Lynne Baab • Tuesday August 23 2022

Draw near: A favorite prayer about peace, freedom, and much more

“O God, the author of peace and lover of concord, to know you is eternal life and to serve you is perfect freedom: Defend us, your humble servants, in all assaults of our enemies; that we, surely trusting in your defense, may not fear the power of any adversaries; through the might of Jesus Christ our Lord. Amen.”
The Book of Common Prayer

This is my second favorite prayer from my childhood. (My favorite is described here.The Book of Common Prayer laid such a profound foundation for me on Sunday mornings in Episcopal churches with my family. I believed in God until I was about 15, and so much of what I knew about God came from the beautiful prayers I heard in church. For many reasons, from 15 to 19, I tried to live as a non-believer. At 19, when I became a committed Christian, I knew that following Christ meant following, serving and obeying, not just getting what I needed from God. Some of that perspective came from this prayer.

I have done a lot of pondering of the term “moralistic therapeutic deism” (MTD), introduced by sociologist Christian Smith in the 2009 Oxford University Press book Soul Searching. The term emerged from hundreds of interviews with American Christian teenagers. Smith argues that the most prevalent form Christianity takes in American teenagers is moralistic (be a “good person”), therapeutic (God meets my needs and wants), and deistic (God is there, but doesn’t really get involved in our lives very much). An example of a prayer influenced by this kind of thinking would be asking God to help me meet my goals, without ever asking what goals God might have for me. Christian Smith found a lot of prayers like that among his interviewees. “God, I want to be a lawyer. Help me get a good grade on my next exam so I can get into law school.”
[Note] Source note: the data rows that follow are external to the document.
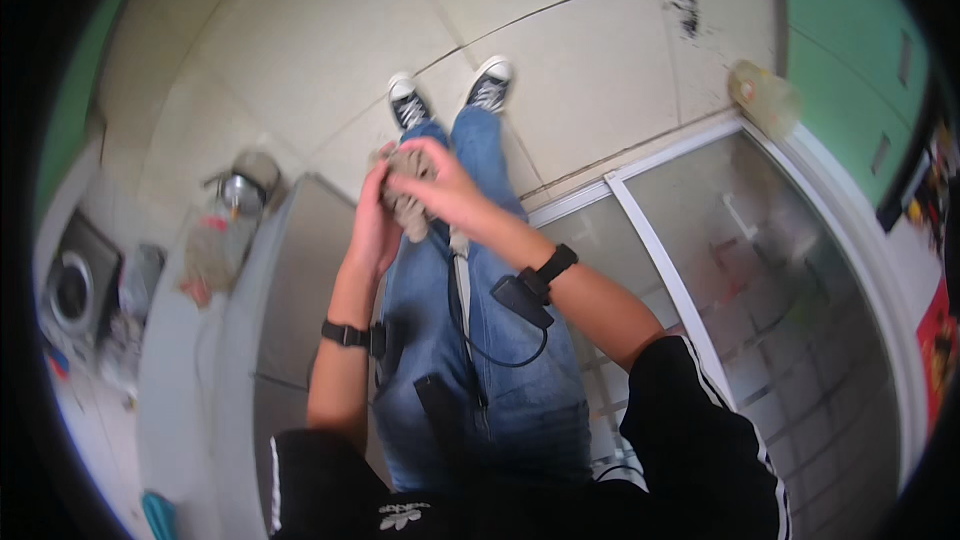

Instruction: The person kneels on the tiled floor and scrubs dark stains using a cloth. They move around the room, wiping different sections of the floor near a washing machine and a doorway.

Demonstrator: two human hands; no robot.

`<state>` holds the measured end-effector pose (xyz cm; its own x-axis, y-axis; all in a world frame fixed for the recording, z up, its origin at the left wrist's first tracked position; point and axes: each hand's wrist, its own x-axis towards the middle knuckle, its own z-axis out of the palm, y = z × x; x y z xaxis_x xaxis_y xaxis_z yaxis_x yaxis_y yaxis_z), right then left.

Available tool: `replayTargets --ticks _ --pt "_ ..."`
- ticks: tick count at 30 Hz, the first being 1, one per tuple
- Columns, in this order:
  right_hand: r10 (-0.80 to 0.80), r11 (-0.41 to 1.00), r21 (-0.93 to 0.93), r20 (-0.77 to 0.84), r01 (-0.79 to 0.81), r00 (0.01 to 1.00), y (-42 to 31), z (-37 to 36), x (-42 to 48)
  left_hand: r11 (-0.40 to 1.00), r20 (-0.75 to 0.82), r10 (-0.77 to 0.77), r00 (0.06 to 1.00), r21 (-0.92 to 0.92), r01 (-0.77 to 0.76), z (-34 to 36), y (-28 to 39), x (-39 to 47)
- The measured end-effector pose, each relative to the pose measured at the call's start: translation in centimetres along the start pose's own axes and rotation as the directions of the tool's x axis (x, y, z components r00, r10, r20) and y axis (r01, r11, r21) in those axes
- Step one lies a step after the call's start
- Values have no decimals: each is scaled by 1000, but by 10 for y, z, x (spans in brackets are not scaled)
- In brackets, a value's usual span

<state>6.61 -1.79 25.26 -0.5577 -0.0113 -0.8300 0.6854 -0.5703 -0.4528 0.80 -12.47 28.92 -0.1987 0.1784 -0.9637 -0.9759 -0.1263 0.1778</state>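
A crumpled grey-beige cloth (411,216) is bunched between my two hands, above my jeans and in front of my shoes. My left hand (373,219) cups its left side, the fingers pointing away from me. From the right, my right hand (448,191) grips the upper part, with the thumb lying across the folds. Loose ends of the cloth hang below the fingers. Parts of both hands' fingertips are hidden by the folds or blurred. A black strap circles each forearm, and a dark cable (517,364) hangs near the right one.
At my right stands a white-framed glass sliding door (652,240), with a yellowish plastic container (765,99) by its corner. A grey cabinet or appliance (300,262) is close on my left. Beyond it are a metal pot (244,193), a plastic bag (221,244) and a front-loading washing machine (75,285).
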Motion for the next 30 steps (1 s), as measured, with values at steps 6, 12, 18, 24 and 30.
replayTargets --ticks 6,12,18,24,30 --pt "-226 900 -412 -168 140 960 40 32 22 991 -30 -65 997 -117 61 -63 -41 28" --pt "-359 622 -733 46 276 932 34 86 12 959 -326 111 939 -213 -187 -73 -25 2" --pt "-210 619 -722 226 308 951 51 99 11 944 -112 150 982 -277 -176 -128 -36 0" --pt "57 839 -517 394 170 917 63 72 9 950 -203 196 959 -203 -237 -145 -67 3" --pt "93 790 -583 417 188 904 62 15 14 974 -335 185 924 -65 -218 -120 -84 3"
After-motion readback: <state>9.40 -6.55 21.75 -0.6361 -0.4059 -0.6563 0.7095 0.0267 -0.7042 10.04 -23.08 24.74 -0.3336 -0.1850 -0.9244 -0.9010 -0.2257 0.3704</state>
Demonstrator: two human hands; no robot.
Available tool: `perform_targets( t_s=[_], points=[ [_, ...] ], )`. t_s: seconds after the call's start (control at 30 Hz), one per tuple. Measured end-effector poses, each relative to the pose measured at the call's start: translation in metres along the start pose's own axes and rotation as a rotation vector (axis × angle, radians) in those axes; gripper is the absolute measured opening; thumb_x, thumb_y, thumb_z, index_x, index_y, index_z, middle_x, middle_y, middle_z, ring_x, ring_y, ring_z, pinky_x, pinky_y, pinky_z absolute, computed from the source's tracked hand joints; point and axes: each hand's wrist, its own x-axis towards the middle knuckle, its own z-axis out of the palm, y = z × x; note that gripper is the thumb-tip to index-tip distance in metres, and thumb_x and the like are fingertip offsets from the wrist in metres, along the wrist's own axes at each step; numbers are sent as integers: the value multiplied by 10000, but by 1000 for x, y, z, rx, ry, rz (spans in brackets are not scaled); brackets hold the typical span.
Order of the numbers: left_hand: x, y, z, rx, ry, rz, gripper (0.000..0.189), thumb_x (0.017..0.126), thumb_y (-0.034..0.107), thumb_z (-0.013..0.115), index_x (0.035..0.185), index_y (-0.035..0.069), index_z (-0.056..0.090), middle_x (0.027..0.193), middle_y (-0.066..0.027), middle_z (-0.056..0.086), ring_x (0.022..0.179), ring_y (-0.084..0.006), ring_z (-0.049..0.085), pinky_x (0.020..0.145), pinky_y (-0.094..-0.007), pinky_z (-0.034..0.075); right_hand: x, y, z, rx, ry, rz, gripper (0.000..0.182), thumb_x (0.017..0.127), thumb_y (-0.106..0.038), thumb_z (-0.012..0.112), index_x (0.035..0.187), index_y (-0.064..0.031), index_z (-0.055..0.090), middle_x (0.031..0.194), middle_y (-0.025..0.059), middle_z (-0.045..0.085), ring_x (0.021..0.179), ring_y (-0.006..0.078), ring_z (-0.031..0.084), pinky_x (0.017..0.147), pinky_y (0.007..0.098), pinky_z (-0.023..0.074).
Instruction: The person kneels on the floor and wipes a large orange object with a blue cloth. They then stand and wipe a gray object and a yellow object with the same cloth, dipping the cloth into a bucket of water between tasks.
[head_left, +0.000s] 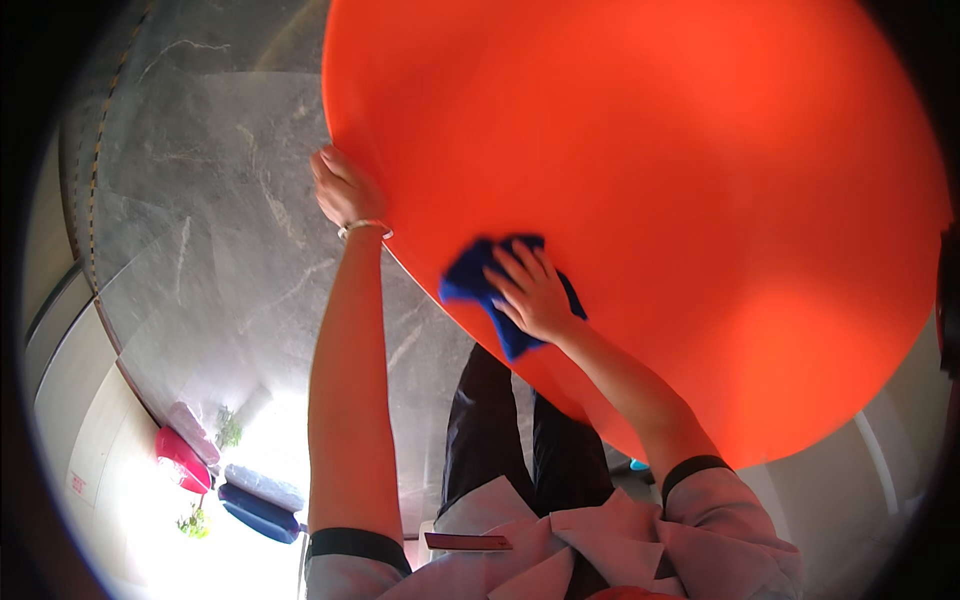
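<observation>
A large, smooth, rounded orange panel (637, 150) fills much of the view before me; whether it is a tabletop or part of a seat cannot be told. My left hand (345, 191) is curled over its left edge, with a light bracelet at the wrist. On the near left part of the orange surface, my right hand (532, 292) lies over a crumpled blue cloth (469, 274), fingers spread and pressing it down. The cloth is slightly blurred. Part of it is hidden beneath my palm.
Grey veined flooring (225, 187) spreads to the left, with a black-and-yellow striped line (94, 180) near the wall. A pink seat (182, 459) and a dark blue seat (259, 517) stand lower left, by bright light. My legs (484, 427) are just below the panel.
</observation>
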Motion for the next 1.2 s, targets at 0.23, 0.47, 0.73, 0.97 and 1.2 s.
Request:
perform_targets(
  t_s=[0.23, 0.47, 0.73, 0.97, 1.2],
  points=[
    [-10, 10, 6, 29, 7, 26, 375, 976, 350, 336, 929, 41, 544, 867, -225, 594, 794, -462, 550, 647, -516, 412, 266, 20, -78, 9, 789, 27, 464, 785, -273, 652, 1215, -116, 575, 1433, 108, 378, 1313, 375, 326, 1036, 526, 300],
    [-9, 17, -4, -73, -26, -208, 378, 972, 371, 334, 904, 68, 549, 797, -175, 581, 697, -364, 530, 633, -451, 411, 377, -53, -207, -612, -42, -322, 220, 751, -241, 607, 902, -136, 727, 976, 60, 685, 1029, 296, 583, 931, 485, 389],
    [-17, 38, 1, -19, -30, -107, 419, 984, 390, 313, 876, 55, 541, 780, -166, 597, 644, -364, 536, 598, -449, 408, 405, 38, -420, -464, 47, 233, 398, 832, -355, 510, 1139, -160, 671, 1188, 87, 633, 1130, 250, 577, 936, 521, 407],
    [-2, 22, -6, 47, 18, -33, 466, 999, 385, 259, 939, 28, 553, 849, -195, 625, 739, -403, 579, 629, -492, 413, 255, 96, -579, -353, 353, 490, 534, 830, -452, 450, 1126, -58, 653, 1212, 187, 591, 1129, 328, 572, 972, 438, 410],
    [-7, 28, -4, 183, -1, -46, 509, 997, 382, 220, 1039, 24, 579, 992, -217, 635, 886, -450, 583, 719, -537, 456, 16, 184, -636, -335, 548, 849, 591, 792, -539, 461, 1098, -79, 670, 1189, 152, 608, 1107, 317, 580, 943, 432, 427]
  ],
)
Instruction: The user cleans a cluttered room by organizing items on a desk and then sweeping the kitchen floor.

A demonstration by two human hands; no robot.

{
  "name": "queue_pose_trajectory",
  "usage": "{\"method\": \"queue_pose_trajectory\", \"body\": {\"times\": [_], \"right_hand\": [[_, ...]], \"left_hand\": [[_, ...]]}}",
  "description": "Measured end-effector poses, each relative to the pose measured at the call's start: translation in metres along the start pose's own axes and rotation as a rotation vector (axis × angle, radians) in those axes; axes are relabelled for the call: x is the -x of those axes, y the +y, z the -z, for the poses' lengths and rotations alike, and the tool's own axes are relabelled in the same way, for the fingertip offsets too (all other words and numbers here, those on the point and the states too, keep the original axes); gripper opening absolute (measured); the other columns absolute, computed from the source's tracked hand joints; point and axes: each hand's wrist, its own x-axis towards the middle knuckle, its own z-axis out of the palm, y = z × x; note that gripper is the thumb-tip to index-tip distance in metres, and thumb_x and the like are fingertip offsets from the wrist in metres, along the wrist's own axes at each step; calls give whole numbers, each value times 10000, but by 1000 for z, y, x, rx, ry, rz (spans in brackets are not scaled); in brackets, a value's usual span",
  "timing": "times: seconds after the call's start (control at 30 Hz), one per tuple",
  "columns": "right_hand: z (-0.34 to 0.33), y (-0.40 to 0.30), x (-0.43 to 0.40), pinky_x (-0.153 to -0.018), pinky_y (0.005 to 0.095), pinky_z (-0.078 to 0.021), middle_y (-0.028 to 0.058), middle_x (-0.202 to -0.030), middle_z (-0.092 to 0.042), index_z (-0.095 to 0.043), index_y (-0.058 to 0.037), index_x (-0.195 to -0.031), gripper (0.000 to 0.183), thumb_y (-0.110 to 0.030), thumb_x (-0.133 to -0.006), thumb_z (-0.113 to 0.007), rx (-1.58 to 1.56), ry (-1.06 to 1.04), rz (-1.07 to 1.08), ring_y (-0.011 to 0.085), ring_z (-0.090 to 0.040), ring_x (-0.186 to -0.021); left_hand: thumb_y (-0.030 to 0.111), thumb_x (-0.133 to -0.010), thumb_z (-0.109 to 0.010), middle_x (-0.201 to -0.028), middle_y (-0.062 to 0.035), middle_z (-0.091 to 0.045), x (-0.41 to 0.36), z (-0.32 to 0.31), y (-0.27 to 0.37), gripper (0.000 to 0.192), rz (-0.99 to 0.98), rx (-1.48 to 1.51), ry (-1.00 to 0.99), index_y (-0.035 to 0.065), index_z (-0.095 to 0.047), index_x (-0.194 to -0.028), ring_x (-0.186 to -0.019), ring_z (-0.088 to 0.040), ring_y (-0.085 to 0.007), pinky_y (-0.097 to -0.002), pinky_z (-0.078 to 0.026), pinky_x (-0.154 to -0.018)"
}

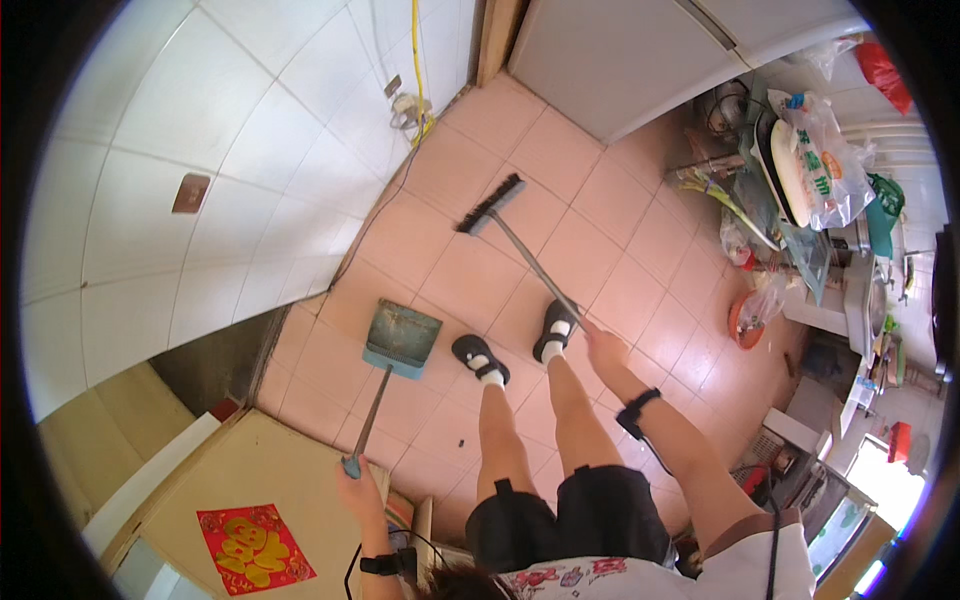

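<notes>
My right hand [604, 351] grips the grey handle of a push broom [534, 264]. Its head with dark bristles [491, 204] lies on the pink floor tiles, ahead of my feet and towards the wall. My left hand [358, 484] is closed around the top of a long-handled dustpan [405, 337]. The teal pan rests on the floor to the left of my feet, its wide mouth facing away from me, and its inside looks stained. Broom head and dustpan are apart. A small dark bit [461, 443] lies on the tiles near my left leg.
A white tiled wall [225, 150] with a cable along its foot runs on the left. A pale cabinet-like appliance [615, 67] stands ahead. To the right are an orange basin [742, 322], plastic bags [821, 161] and a counter. A door with a red decoration [255, 551] is at lower left.
</notes>
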Motion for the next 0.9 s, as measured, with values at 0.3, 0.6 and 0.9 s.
{"method": "queue_pose_trajectory", "body": {"times": [0.3,0.6,0.9], "right_hand": [[51,-138,-193,-648,425,-520,149,-901,-640,-431,-214,-1291,456,-74,-858,-438,70,85,213,310,-636,-820],[82,-64,-247,-730,442,-511,144,-1009,-630,-452,-254,-1261,438,-98,-852,-465,-82,-13,20,319,-613,-927],[-1,141,-101,-697,504,-485,181,-891,-616,-393,-293,-1281,415,-221,-880,-476,-152,-101,-165,370,-606,-830]], "left_hand": [[313,-808,-651,-824,-181,-618,-64,-20,142,381,-29,33,1,-29,-574,-957,-721,-588,-326,-379,-458,-646],[365,-810,-622,-680,-150,-601,-100,-55,218,346,-237,50,-13,27,-573,-867,-639,-589,-338,-399,-440,-558],[342,-849,-570,-647,-146,-603,-71,-83,330,293,-407,-57,78,49,-572,-858,-599,-595,-341,-411,-447,-525]]}}
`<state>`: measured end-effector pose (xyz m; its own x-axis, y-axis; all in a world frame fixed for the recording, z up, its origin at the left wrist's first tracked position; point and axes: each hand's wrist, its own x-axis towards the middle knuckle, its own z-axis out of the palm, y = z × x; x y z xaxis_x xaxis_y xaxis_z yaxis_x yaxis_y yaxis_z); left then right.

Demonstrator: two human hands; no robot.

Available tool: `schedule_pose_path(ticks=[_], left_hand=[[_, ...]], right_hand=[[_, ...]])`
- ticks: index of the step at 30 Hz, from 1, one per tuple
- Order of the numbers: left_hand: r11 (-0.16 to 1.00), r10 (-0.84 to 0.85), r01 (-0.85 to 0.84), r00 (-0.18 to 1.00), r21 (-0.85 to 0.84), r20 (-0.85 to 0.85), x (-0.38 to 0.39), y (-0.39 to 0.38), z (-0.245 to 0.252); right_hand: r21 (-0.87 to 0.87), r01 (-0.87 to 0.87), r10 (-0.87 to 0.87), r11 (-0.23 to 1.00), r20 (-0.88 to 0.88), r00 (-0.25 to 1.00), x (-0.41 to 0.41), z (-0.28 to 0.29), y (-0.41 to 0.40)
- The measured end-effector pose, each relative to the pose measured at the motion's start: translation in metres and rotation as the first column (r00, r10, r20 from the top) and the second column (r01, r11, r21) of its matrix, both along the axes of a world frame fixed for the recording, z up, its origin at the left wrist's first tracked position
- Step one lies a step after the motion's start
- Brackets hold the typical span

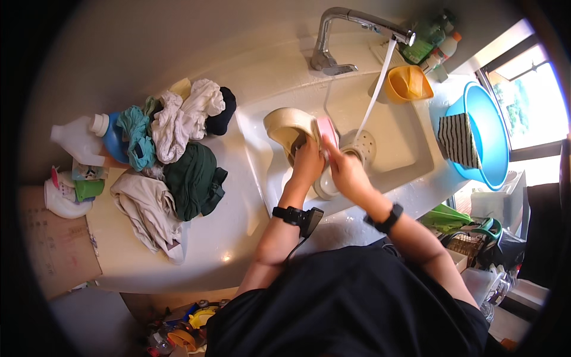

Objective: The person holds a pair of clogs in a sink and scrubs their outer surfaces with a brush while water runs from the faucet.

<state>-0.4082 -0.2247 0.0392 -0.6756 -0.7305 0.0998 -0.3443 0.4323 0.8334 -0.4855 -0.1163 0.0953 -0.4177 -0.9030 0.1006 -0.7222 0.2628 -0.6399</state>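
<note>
My left hand (308,159) is inside the opening of a cream foam clog (292,117) and holds it up over the sink (424,151). My right hand (350,174) grips a pink scrubbing brush (327,129), pressed against the clog's side or sole. A second pale clog (366,145) with round holes lies in the basin below, partly hidden by my right hand. Water (379,85) runs from the chrome faucet (357,18) into the basin near that clog.
Crumpled clothes (192,178) and bottles (80,138) stand on the left counter. An orange container (408,85) sits at the sink's back right corner. Farther right is a blue basin (490,134) with a striped cloth (459,140) over its rim. Green bottles (421,42) stand behind.
</note>
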Motion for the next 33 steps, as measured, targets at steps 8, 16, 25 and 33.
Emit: schedule_pose_path(ticks=[8,16,25,33], left_hand=[[0.998,-0.059,0.058,0.998,0.016,0.022,0.004,-0.005,-0.015],[0.994,-0.108,0.108,0.994,-0.019,-0.003,0.003,-0.005,-0.026],[0.999,-0.048,0.050,0.996,-0.016,0.078,-0.002,-0.003,-0.005],[0.994,0.028,-0.025,0.999,0.110,-0.032,-0.005,-0.002,0.007]], right_hand=[[0.041,0.013,-0.013,0.999,0.004,1.000,0.003,0.013,-0.012],[0.054,0.052,-0.057,0.997,0.102,0.993,-0.004,0.024,-0.022],[0.052,0.145,-0.153,0.988,0.240,0.959,-0.012,0.019,-0.027],[0.069,0.222,-0.231,0.973,0.174,0.957,-0.029,0.000,-0.013]])
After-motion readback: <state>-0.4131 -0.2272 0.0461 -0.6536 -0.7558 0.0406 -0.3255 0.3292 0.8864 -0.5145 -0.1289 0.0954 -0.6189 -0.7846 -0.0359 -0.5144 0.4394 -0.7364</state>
Wikipedia has a helpful entry on moralistic therapeutic deism if you’re interested in learning more.  The Wikipedia entry notes that people influenced by MTD view God as "something like a combination Divine Butler and Cosmic Therapist: he's always on call, takes care of any problems that arise, professionally helps his people to feel better about themselves, and does not become too personally involved in the process." After Smith’s book, some other authors have argued that teenagers are simply taught what the adults in their churches believe, a very sad observation.

“To serve you is perfect freedom.” This sentence from The Book of Common Prayer is pretty much the opposite of MTD. This notion of the freedom that comes from submitting to God’s values, priorities and goals was hovering in the back of my mind as I became a committed Christian at 19. I will always be grateful I didn’t become a Christian who expected God to be a combination divine butler and cosmic therapist.

From the beginning of my journey as a Christian, I knew God was calling me to something better than a simple focus on my own desires, wants, and needs. What a gift to know that truth. I do believe my relationship with God has been enormously therapeutic. God has healed me from so much. But the Holy Spirit is working in all of us to call us to more than being healed or “being good.” We are called to enter into the communal life of the Father, Son, and Holy Spirit and to care about the things the Triune God cares about.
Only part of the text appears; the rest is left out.